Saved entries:
┄┄┄┄┄┄┄┄┄┄

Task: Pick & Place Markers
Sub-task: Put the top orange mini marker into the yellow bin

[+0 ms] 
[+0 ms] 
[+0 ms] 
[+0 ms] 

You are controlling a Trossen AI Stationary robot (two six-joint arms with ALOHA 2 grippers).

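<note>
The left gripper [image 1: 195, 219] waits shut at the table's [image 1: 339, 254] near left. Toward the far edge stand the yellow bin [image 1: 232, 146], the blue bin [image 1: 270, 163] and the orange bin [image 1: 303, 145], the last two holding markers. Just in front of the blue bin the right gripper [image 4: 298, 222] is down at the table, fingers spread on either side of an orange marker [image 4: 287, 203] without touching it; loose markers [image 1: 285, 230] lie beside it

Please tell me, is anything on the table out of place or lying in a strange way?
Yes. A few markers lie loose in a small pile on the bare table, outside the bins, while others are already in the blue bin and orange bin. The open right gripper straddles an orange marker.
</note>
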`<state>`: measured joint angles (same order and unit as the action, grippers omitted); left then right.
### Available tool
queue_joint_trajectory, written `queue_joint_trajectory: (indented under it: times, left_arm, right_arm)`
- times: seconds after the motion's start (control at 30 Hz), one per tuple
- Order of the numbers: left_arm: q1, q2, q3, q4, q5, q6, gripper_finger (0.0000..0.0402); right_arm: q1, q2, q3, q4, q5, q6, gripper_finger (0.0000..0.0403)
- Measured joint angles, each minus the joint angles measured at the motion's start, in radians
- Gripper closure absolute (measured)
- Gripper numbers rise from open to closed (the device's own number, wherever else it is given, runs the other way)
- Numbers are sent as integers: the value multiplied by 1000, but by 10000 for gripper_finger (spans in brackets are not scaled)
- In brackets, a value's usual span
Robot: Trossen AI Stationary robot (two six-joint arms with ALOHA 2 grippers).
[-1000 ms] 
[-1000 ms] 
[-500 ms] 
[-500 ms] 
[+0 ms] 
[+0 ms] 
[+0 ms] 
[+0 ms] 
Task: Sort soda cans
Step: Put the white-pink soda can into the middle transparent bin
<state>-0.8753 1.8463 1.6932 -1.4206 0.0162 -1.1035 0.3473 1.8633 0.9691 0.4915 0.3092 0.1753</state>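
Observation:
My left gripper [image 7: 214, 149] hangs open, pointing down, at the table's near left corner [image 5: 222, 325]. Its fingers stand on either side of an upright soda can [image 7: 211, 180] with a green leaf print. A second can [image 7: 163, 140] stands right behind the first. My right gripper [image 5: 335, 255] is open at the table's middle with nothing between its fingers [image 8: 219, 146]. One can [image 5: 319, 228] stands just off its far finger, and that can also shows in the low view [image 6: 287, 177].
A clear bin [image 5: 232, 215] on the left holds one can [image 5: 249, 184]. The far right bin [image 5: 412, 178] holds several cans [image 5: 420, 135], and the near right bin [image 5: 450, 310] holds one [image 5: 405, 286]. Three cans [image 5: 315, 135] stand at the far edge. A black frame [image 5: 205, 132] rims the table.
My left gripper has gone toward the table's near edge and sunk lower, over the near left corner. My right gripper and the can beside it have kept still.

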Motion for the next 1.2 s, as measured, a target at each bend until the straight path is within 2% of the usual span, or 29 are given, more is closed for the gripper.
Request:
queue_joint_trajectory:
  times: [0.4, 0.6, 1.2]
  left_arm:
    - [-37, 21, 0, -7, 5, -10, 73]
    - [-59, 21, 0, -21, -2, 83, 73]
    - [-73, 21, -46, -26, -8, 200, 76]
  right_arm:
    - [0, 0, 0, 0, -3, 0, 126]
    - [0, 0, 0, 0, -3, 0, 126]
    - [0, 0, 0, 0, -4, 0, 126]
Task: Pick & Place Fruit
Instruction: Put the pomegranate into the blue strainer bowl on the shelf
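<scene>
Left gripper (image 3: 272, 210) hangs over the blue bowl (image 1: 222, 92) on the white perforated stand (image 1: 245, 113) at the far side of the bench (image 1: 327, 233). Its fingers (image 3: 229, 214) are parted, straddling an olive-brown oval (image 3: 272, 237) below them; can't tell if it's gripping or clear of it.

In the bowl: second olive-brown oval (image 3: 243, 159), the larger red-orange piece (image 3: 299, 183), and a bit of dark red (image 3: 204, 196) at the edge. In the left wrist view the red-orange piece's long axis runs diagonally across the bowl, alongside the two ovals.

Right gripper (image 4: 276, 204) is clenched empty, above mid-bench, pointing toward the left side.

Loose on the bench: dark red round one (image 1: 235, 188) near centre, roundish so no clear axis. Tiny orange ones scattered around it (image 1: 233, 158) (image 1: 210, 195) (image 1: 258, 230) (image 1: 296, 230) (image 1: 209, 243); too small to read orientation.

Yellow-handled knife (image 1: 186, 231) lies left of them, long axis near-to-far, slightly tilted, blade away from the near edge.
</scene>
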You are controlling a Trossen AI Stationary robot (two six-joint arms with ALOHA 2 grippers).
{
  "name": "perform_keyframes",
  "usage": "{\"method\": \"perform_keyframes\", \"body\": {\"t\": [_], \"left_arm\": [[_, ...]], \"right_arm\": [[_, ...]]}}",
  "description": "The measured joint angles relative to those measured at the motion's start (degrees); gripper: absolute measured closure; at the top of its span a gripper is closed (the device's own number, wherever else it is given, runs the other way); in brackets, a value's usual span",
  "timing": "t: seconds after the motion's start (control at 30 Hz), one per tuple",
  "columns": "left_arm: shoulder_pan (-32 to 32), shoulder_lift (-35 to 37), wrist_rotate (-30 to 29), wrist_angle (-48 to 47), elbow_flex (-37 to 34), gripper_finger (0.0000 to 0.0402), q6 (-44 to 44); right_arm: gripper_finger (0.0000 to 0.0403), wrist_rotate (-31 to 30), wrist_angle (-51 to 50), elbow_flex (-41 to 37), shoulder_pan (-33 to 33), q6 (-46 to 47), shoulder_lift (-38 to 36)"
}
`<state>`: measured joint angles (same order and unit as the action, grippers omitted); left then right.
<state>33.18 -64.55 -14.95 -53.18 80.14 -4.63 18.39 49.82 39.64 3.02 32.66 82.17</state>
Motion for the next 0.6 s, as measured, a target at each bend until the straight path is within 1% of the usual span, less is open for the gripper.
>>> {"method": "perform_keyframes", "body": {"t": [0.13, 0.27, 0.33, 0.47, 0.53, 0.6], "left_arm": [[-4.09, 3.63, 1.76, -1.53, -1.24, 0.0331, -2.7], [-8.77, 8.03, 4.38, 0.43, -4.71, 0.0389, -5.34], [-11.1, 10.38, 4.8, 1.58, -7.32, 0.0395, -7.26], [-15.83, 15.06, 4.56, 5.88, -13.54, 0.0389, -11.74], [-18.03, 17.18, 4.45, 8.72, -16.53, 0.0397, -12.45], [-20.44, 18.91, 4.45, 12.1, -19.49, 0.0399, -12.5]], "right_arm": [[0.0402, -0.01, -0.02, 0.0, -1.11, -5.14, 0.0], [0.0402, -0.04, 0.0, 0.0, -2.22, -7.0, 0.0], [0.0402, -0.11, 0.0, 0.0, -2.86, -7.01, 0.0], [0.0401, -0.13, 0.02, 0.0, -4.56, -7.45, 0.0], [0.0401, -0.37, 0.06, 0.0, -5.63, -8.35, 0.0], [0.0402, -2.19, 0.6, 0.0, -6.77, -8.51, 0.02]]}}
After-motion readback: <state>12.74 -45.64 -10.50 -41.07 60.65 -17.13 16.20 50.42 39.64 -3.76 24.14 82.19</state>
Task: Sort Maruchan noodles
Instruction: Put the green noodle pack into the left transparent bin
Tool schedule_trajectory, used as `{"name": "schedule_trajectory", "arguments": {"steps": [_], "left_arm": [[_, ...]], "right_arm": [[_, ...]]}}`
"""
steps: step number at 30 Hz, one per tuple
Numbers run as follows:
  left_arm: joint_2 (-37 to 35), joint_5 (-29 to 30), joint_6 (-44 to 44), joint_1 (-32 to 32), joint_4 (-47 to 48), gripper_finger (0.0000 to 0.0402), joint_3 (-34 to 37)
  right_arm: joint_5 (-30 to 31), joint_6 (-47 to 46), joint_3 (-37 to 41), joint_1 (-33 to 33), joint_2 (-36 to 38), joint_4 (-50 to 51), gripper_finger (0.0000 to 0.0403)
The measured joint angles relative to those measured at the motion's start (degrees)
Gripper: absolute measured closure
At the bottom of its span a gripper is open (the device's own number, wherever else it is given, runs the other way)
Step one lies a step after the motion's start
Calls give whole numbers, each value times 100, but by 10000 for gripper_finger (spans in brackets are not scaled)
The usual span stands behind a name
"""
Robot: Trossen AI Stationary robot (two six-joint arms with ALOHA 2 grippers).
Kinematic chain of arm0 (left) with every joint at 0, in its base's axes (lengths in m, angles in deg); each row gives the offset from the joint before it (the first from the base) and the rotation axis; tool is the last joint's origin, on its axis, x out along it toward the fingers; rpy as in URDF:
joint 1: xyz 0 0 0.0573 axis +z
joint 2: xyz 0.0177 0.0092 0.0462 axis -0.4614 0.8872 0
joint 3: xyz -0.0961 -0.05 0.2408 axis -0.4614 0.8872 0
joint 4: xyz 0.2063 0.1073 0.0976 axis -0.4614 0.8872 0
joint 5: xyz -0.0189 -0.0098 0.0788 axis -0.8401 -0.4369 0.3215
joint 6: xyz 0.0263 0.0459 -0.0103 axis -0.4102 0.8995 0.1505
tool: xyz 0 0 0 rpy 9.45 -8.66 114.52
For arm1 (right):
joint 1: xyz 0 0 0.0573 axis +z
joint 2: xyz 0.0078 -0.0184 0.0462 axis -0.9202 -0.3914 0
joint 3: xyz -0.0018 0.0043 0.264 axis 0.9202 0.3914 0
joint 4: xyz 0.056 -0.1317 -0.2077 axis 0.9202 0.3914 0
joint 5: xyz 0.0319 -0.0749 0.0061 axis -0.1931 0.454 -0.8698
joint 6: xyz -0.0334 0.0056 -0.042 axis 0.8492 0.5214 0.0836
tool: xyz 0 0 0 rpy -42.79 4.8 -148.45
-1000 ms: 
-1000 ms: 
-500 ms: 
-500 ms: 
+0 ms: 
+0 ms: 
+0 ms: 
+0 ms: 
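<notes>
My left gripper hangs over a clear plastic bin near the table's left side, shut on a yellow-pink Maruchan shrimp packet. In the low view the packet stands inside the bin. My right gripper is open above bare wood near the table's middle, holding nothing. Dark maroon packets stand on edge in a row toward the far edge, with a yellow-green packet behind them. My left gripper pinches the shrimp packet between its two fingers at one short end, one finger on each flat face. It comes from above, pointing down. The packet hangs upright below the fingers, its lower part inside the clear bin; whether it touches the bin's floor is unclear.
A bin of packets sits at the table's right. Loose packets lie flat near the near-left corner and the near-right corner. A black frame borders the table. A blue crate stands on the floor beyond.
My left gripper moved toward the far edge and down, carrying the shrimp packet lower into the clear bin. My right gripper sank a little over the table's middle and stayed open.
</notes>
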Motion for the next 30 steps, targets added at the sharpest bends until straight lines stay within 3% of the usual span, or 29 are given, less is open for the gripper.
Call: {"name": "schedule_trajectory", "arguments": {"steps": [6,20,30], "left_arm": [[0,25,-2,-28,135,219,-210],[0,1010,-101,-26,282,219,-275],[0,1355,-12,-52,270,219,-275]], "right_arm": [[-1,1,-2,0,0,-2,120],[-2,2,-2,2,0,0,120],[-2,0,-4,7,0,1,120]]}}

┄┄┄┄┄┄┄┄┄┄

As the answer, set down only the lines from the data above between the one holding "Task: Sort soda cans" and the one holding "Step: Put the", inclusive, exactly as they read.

- Finished task:
Task: Sort soda cans
Step: Put the white-pink soda can into the middle transparent bin

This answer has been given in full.